What is required
Whenever the word "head" turns up in a line of the data below, copy that line.

Source material
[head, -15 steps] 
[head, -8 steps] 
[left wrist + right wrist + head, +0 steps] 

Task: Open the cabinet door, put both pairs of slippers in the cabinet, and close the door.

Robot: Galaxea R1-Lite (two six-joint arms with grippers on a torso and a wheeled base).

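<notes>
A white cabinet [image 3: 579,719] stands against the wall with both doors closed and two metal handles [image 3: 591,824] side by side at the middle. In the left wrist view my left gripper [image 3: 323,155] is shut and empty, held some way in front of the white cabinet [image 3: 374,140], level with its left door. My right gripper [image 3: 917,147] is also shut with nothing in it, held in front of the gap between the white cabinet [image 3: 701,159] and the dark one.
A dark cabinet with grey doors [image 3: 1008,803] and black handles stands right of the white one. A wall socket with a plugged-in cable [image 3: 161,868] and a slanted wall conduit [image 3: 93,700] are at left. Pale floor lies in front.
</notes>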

Solution
[head, -15 steps] 
[head, -8 steps] 
[left wrist + right wrist + head, +0 steps] 

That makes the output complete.